Verification and validation

Methodology development for safety verification and validation

Safety verification and validation of autonomous vehicles (AVs) remaine unresolved despite the rapid advancement of perception and planning algorithms. Criticality metrics are necessary to evaluate the safety of AVs in knonwn unsafe scenarios to conduct safety verification, while discovering unknown unsafe scenarios and statistical proof of safety are keys to achieve safety validation. To deliver holistic safety arguments for AVs, we are developing novel safety verification and validation methods.

1, Silent Testing

As a part of the German project VVM, we have developed the silent testing method to validate the safety of AVs. The idea of silent testing is:

Test partial functions or capabilities of AVs in the background without intervention in the physical vehicle

We implemented this method to address the validation of AV perception, utilizing a lane marking detection algorithm (LMDA) as a case study. Meanwhile, we demonstrated the method to validate AV systems botn in urban and highway scenarios. Our research was also reported in the VVM midterm event.

The left figure shows the principle of silent testing to validate AV perception, while the right figure illustrates the architecture to validate AV systems.

2, Safety assessment

For the safety assessment of AVs, criticality metrics play an important role. They are not only essential for collision avoidance systems but also play a vital role for verification and validation of automated vehicles. With respect to the first application, criticality metrics should be real-time capable and applicable in various traffic situations. For thesecond application, holistic safety evaluation by criticality metrics is desired. However, existing criticality metrics hardly meet these two requirements. They are either only applicable in post-processing or only assess the safety of maneuvers in longitudinal direction.
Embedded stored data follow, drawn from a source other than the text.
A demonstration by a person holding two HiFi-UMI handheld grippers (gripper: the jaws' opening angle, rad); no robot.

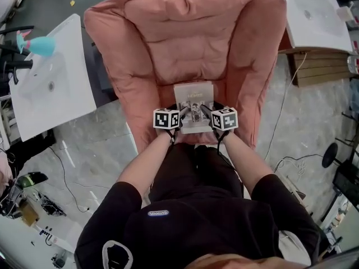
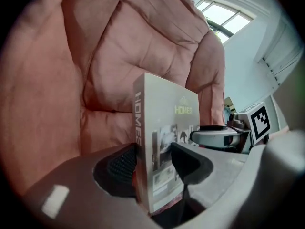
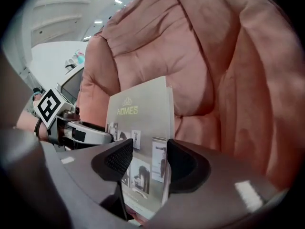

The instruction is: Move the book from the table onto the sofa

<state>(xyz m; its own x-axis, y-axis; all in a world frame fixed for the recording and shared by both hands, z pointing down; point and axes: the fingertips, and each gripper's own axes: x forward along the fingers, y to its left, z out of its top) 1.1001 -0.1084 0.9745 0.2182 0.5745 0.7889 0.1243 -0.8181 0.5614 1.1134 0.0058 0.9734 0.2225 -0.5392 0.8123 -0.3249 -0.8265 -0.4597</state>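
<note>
A grey book [image 1: 193,106] titled HOMES is over the front of the pink sofa's seat [image 1: 190,43]; whether it rests on the cushion I cannot tell. My left gripper [image 1: 182,112] is shut on the book's left spine edge, and my right gripper [image 1: 206,111] is shut on its right edge. In the left gripper view the book [image 2: 167,123] stands between the jaws of the left gripper [image 2: 153,162], with the right gripper [image 2: 217,136] beyond it. In the right gripper view the book's cover [image 3: 138,118] sits between the dark pads of the right gripper [image 3: 150,162], with sofa cushion [image 3: 209,56] behind.
A white table [image 1: 53,83] with a teal object [image 1: 39,45] stands left of the sofa. Another white table [image 1: 314,15] is at the upper right, with a wooden shelf [image 1: 320,66] below it. Cables [image 1: 283,161] trail over the grey floor.
</note>
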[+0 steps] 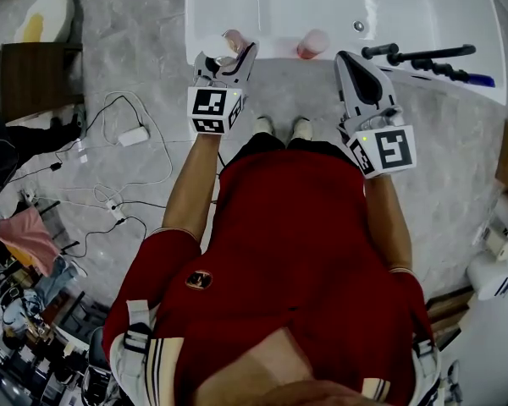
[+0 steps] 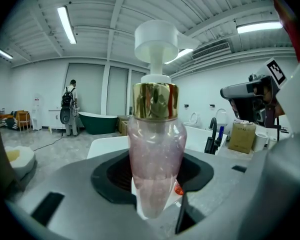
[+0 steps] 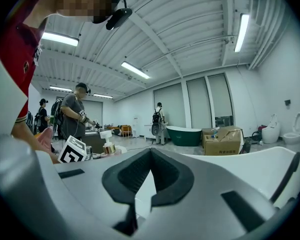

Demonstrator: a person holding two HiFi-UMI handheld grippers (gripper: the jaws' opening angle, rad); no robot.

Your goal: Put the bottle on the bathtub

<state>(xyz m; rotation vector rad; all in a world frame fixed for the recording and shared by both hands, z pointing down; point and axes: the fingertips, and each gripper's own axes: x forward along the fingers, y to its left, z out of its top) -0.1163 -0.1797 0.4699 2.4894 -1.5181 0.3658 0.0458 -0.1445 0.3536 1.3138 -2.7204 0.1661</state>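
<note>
A clear pink pump bottle with a gold collar and a white pump head stands upright between the jaws of my left gripper, which is shut on its body. In the head view, that left gripper holds the bottle at the near rim of the white bathtub. A second pink bottle stands on that rim to the right. My right gripper hovers at the rim beside it, shut, with nothing between its jaws.
A black faucet with a hand shower lies on the tub's right rim. White cables and a charger trail over the floor at left, near a dark stool. Other people and a green bathtub are in the background.
</note>
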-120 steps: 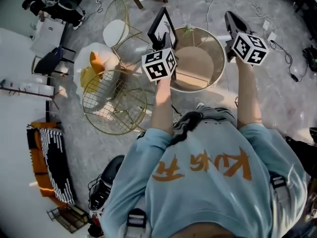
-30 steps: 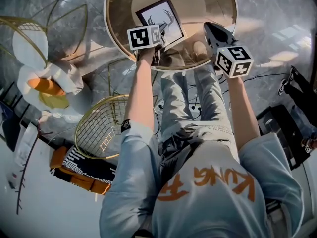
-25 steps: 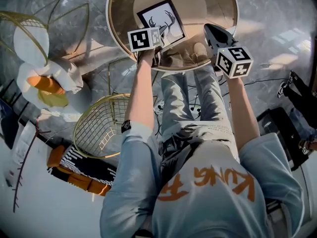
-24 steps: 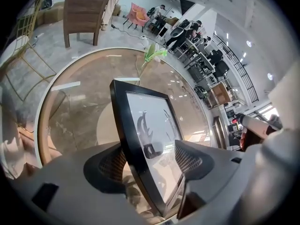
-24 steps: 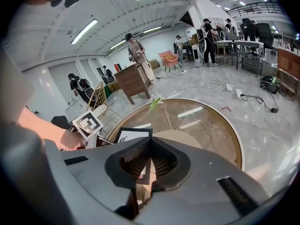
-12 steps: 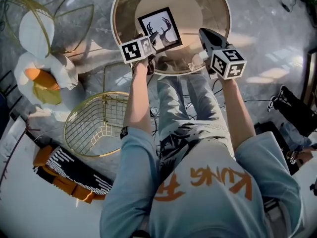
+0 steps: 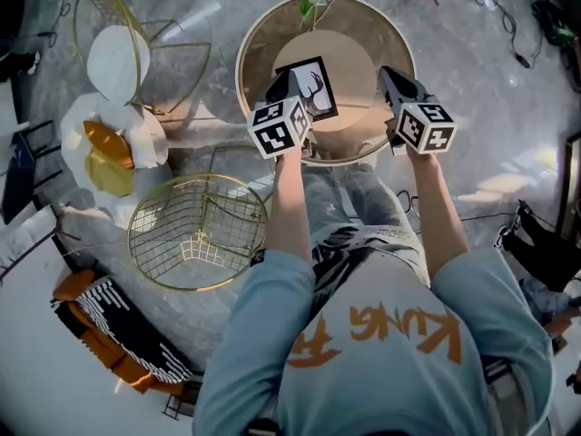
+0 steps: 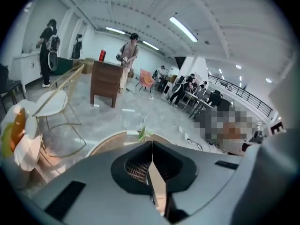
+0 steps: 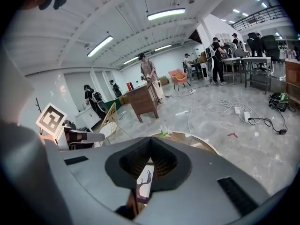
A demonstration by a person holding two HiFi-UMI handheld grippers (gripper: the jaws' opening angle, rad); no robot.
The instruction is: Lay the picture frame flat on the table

We solve this problem by proposing an acceleration-based criticality metric, which takes various evasion maneuvers into account when dealing with critical situations, enabling more objective and holistic risk assessment. In addition, we are modeling careful and competent driver models for assessing the safety of AVs. An AV is to be blamed if it occurs collisions in a scenario where a careful and competent driver does not. Meantime, if a careful and competent driver has no collison in a scenario, an AV shall have the same result in this scenario.

Reasonably foreseeable scenarios from a defined ODD within the open world are fed to an AV and a reference driver model. By comparing whether they lead to a collision or not in the same test scenario, AV safety verification is performed.